■ WHAT IS REQUIRED ■
The exact lines from the start of the material below through the line holding "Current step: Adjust" are the answer; return those, pictures excluded.

■ INFORMATION PROVIDED ■
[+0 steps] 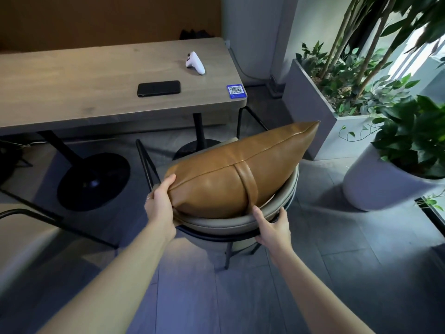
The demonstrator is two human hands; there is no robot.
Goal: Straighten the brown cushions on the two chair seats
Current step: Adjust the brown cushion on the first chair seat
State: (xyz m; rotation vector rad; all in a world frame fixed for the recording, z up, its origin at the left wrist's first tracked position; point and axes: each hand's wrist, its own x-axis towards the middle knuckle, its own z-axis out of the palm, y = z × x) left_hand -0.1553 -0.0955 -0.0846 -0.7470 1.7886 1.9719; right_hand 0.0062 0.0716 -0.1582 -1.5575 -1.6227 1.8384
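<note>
A brown leather cushion (231, 174) with a strap across its middle stands on edge in a round grey chair (216, 222), leaning against the curved backrest. Its far corner pokes up to the right, past the chair. My left hand (160, 201) grips the cushion's near left corner, thumb on top. My right hand (273, 226) wraps over the chair's backrest rim, its index finger touching the strap's lower end. Part of a second chair's black frame (31, 215) shows at the left; its seat and any cushion on it are out of view.
A long wooden table (72, 92) stands beyond the chair, bearing a black phone (159, 88), a white controller (195, 63) and a blue QR card (236, 90). Its black round bases (94, 182) sit on the floor. Planters with leafy plants (395, 131) crowd the right.
</note>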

■ RESULT FOR THIS EXERCISE ■
[+0 steps] 
The demonstrator is two human hands; there is no robot.
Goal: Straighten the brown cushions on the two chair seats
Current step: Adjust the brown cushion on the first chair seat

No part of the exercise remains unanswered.